Beneath this instruction is a block of data; output from it exactly the lines that run from the one containing "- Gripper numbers" through the one containing "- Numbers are", inclusive.
--- DATASET EXCERPT ---
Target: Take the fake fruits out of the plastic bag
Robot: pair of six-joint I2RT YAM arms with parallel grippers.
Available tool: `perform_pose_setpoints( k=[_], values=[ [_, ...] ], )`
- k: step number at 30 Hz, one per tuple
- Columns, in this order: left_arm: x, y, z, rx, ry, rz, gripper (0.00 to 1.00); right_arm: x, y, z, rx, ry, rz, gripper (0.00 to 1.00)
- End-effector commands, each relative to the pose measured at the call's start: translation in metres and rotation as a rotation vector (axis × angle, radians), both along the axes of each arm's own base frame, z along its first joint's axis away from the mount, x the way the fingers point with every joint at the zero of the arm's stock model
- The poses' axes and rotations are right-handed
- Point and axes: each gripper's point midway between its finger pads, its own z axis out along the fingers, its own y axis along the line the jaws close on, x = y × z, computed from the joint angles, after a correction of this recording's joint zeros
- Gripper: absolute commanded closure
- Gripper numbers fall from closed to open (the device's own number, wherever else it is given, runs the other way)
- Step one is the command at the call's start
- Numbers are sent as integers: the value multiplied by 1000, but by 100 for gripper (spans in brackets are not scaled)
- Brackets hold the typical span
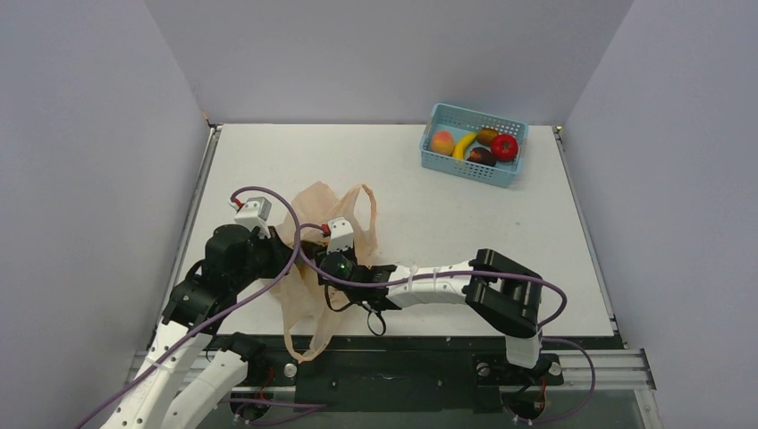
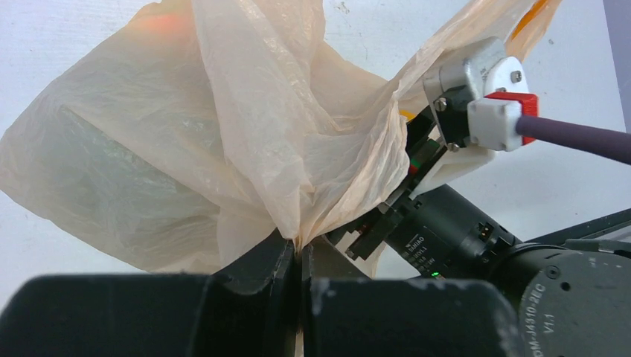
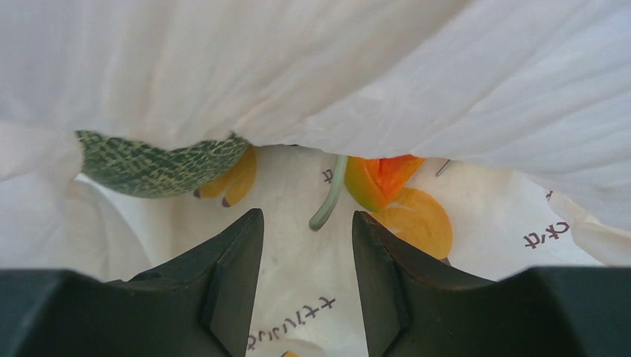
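The pale-orange plastic bag (image 1: 315, 201) lies crumpled at the near left of the table. My left gripper (image 2: 300, 249) is shut on a gathered fold of the bag (image 2: 186, 134). My right gripper (image 3: 307, 219) is inside the bag (image 3: 298, 67), open, with nothing between its fingers. Ahead of its fingertips lie fake fruits: a green netted melon (image 3: 160, 167) at the upper left, yellow banana tips (image 3: 231, 182) beside it, and a red-yellow mango (image 3: 379, 178) at the right. A pale green stem (image 3: 331, 193) hangs just beyond the fingertips. From above, the fruits in the bag are hidden.
A light-blue basket (image 1: 471, 172) stands at the far right of the table with several fruits in it, among them a banana (image 1: 464, 144) and a red round fruit (image 1: 505, 147). Grey walls close in the table on three sides.
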Motion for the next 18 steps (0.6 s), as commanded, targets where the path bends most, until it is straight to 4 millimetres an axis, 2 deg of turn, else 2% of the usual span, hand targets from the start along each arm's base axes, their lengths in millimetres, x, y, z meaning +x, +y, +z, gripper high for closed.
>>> perform_pose_setpoints(
  k=[1, 5, 10, 16, 18],
  values=[
    [3, -5, 10, -22, -36, -14, 100, 23, 5, 17, 47, -55, -96, 57],
    [3, -5, 10, -22, -37, -18, 100, 32, 1, 14, 23, -82, -143, 58],
    [3, -5, 10, -22, -38, -17, 100, 39, 10, 8, -9, -98, -121, 69],
    [3, -6, 10, -23, -37, -18, 100, 43, 12, 4, -23, -103, -117, 70],
    [3, -6, 10, -22, -37, -19, 100, 45, 11, 4, -22, -102, -117, 74]
  ],
)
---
◆ **EXERCISE ANSWER**
- Gripper numbers fall from closed to open (the device's own number, wherever else it is given, runs the other way)
- Step one is the command at the call's start
- Numbers are sent as integers: the value multiplied by 1000, but by 100 for gripper (spans in brackets are not scaled)

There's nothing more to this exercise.